Samenstelling in kg per situ m3

zand (63-2000 µm)

slib (kleiner dan 63 µm + organisch)

slibrijk

105 (20% van d.s.)

425 (80% van d.s.)

matig zandig

425 (50% van d.s.)

425 (50% van d.s.)

zandrijk

935 (80% van d.s.)

235 (20% van d.s.)

Duidelijk blijkt uit de tabel dat de hoeveelheid slib redelijk constant blijft ondanks de sterke toename van de hoeveelheid zand. De slechtere ontwaterbaarheid van het slib komt doordat over het algemeen het organisch stofgehalte toeneemt en het slib fijnkorreliger wordt naarmate de baggerspecie minder zand bevat.
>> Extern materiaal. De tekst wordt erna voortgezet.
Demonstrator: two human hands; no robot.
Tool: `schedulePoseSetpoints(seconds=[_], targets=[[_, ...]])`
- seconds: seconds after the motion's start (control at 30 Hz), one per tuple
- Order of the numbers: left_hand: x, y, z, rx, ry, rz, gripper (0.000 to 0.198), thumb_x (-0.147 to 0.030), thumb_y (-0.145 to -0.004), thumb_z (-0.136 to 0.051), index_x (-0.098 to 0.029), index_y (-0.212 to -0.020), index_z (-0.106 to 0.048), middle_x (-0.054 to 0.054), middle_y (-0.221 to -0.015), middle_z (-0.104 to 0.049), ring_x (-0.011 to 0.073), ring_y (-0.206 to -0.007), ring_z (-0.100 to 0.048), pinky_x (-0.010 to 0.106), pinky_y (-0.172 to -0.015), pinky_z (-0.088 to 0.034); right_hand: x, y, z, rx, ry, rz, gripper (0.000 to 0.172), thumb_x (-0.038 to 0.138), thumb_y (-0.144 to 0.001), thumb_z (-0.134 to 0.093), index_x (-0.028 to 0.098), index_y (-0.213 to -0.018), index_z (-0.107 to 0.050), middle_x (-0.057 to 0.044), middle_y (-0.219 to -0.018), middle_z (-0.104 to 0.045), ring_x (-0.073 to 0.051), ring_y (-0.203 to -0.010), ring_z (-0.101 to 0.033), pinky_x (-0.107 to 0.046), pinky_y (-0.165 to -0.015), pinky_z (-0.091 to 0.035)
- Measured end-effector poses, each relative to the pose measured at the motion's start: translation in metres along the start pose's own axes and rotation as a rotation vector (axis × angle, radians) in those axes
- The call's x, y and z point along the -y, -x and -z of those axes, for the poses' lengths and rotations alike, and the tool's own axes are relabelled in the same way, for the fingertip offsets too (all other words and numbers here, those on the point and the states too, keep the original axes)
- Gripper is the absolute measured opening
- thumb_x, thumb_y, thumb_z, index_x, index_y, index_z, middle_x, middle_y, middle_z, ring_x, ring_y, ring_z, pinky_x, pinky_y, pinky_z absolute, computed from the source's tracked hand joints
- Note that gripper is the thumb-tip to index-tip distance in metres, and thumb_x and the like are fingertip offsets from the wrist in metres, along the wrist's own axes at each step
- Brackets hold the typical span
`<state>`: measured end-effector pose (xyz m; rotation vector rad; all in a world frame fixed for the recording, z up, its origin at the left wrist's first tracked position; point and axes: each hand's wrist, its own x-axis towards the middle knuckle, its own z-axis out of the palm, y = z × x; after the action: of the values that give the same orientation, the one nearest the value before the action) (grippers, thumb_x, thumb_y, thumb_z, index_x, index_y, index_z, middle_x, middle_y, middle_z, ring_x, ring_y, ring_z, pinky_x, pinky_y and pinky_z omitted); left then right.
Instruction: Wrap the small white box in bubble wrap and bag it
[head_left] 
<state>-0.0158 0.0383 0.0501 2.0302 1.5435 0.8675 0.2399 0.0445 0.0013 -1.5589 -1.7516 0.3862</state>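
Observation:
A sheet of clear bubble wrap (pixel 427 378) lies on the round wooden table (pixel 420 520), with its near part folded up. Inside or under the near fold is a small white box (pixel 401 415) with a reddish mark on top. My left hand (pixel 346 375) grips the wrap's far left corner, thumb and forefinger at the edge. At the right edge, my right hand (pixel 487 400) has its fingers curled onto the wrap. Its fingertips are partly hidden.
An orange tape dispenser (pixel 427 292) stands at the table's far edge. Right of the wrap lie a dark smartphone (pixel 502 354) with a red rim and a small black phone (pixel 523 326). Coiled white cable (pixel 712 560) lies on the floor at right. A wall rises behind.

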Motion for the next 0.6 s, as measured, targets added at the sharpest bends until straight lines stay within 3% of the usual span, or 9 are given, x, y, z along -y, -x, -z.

Wanneer aan de hand van korrelgrootteverdelingen het zandgehalte is vastgesteld, is het aan te bevelen om een karakteriseringsproef uit te voeren. Doel van de karakterisering is het leveren van specifieke gegevens zoals massaverdeling en samenstelling van zand- en slibfracties om de technische en financiële haalbaarheid van scheiden voor een specifieke baggerspecie te kunnen beoordelen.

Gezien de soms grote verschillen in samenstelling van waterbodems, zelfs per locatie is het aan te bevelen op verschillende (deel)monsters van een gebied karakteriseringsproeven uit te voeren. Er zijn drie karakteriseringsmethoden ontwikkeld:

  • de fingerprintmethode: gedetailleerde voorspelling van het behandelingsresultaat, gericht op procesoptimalisatie;
  • de opstroommethode: globale voorspelling van het behandelingsresultaat, tevens voorspelling van het resultaat bij inzet van een sedimentatiebekken (natuurlijke scheiding);
  • de T-2000 methode of TDG-test: globale voorspelling van het behandelingsresultaat, tevens aanwijzing voor het effect van nabehandelingsstappen die berusten op scheiding door verschillen in dichtheid.

De fingerprintmethode wordt uitgevoerd met hydrocyclonen en heeft meer monstermateriaal nodig dan de andere twee. Statistisch gezien is de kans op afwijkingen bij een groter monster kleiner dan bij karakterisering met een kleiner monster, tenzij door monsteropwerking een representatief klein monster verkregen wordt. Het alternatief is het uitvoeren van karakteriseringsproeven op meer monsters.